Look for the string "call" in the listing below and copy every line in which it appears.

^^^^^^^^^^^^^^^^

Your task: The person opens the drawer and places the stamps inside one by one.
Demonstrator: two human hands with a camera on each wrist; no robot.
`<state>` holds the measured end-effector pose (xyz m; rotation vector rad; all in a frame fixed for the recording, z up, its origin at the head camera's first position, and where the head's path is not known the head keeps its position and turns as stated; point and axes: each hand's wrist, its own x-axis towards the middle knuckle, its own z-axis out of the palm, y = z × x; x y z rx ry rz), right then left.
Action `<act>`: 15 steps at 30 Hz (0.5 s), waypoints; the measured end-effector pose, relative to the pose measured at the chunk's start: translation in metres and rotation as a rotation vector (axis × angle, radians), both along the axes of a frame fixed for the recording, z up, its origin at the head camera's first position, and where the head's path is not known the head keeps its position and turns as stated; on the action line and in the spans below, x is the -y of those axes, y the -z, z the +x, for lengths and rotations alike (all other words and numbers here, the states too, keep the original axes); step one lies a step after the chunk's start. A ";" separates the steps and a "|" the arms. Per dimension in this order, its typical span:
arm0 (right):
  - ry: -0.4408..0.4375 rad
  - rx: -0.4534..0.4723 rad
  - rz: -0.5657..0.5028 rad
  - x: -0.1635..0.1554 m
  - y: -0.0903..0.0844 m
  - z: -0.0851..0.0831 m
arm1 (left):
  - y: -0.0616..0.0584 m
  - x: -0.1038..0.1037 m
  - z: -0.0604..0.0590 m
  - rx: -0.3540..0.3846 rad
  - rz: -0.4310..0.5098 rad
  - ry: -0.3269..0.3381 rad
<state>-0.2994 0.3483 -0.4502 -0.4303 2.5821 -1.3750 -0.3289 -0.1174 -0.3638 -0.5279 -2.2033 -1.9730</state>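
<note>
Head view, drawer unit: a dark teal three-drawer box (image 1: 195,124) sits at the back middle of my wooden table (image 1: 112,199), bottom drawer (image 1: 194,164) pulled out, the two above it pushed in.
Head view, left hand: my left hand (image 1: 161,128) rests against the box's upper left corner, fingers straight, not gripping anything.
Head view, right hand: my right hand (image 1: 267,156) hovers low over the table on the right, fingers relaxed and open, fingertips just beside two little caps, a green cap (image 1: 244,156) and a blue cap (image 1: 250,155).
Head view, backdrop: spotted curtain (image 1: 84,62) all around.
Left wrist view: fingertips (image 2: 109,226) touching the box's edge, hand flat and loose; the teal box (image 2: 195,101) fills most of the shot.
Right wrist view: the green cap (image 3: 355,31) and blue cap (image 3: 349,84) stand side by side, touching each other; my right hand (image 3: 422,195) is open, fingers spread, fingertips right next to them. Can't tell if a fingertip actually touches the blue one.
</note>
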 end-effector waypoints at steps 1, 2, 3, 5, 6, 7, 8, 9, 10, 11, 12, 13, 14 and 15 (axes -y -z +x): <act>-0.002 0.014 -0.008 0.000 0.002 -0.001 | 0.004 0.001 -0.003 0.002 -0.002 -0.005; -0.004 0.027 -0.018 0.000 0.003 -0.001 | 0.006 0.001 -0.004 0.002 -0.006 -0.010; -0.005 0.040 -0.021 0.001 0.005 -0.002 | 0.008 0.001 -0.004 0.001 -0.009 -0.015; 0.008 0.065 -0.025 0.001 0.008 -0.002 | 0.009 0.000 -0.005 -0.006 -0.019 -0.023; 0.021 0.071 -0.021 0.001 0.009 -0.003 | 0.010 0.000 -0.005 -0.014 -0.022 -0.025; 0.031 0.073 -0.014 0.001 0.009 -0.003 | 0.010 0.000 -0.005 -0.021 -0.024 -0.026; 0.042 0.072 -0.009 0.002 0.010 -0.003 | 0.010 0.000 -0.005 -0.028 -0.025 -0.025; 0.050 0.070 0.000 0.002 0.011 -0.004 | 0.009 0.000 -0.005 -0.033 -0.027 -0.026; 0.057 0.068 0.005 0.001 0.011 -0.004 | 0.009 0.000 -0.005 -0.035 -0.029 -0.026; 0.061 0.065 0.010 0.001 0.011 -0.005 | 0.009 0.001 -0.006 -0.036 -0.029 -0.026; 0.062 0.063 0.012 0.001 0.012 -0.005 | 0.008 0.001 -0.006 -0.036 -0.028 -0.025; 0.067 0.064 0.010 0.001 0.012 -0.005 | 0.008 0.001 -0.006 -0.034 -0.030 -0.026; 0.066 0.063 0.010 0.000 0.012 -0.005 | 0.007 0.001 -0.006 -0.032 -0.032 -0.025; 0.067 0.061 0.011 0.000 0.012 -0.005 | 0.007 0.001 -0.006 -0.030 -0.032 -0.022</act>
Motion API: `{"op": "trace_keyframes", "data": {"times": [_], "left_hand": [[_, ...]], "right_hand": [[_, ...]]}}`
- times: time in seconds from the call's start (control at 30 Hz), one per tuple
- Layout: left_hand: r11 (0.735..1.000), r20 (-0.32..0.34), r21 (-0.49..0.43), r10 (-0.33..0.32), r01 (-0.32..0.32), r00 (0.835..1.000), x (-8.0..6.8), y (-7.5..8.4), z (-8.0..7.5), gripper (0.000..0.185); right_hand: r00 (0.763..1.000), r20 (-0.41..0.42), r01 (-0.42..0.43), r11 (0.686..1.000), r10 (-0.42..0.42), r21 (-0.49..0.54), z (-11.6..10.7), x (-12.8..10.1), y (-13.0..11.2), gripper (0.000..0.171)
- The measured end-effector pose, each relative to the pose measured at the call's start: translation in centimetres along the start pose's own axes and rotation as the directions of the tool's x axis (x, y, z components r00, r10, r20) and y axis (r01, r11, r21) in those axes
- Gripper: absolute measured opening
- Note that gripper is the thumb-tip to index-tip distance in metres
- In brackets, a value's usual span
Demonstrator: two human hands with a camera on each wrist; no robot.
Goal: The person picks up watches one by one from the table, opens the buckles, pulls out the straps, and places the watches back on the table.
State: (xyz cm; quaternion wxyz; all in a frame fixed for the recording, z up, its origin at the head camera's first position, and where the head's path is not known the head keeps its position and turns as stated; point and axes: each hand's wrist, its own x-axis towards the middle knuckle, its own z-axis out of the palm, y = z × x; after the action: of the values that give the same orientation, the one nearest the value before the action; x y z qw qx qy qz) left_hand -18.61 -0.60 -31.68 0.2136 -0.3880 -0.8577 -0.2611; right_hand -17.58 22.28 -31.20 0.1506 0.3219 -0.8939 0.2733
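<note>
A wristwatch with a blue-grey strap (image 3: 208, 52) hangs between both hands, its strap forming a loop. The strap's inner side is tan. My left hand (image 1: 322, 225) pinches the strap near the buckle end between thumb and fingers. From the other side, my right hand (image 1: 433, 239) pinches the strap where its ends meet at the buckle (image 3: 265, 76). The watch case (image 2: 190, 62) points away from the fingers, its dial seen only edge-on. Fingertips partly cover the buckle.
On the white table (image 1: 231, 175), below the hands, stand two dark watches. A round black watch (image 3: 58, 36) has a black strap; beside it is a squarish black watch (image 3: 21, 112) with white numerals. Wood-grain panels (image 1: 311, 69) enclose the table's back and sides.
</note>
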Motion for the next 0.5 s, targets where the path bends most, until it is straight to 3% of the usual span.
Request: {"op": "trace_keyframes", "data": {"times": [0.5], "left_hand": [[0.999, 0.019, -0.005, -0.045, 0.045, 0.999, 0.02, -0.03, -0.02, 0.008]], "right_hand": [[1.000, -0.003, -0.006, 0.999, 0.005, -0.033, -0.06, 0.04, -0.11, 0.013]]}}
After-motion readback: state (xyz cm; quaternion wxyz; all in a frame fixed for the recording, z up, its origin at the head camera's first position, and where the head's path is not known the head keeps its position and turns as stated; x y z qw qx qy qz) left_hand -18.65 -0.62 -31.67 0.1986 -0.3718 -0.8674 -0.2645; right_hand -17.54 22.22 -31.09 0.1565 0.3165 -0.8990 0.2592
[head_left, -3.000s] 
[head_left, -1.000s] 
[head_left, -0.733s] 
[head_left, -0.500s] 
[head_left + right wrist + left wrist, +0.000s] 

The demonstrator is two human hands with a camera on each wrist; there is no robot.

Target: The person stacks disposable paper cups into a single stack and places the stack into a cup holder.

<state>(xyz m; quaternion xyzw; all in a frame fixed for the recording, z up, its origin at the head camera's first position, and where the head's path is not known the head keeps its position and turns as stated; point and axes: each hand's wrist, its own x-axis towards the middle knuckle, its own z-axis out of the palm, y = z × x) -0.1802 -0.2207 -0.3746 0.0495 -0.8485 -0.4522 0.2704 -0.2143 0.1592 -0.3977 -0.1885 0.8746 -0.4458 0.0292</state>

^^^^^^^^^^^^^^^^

> _Exercise answer_:
- times: time in seconds from the call's start (control at 30 Hz), one per tuple
- The measured end-effector pose, each relative to the pose measured at the call's start: translation in centimetres along the start pose's own axes and rotation as the directions of the tool's x axis (x, y, z components r00, r10, r20) and y axis (r01, r11, r21) in those axes

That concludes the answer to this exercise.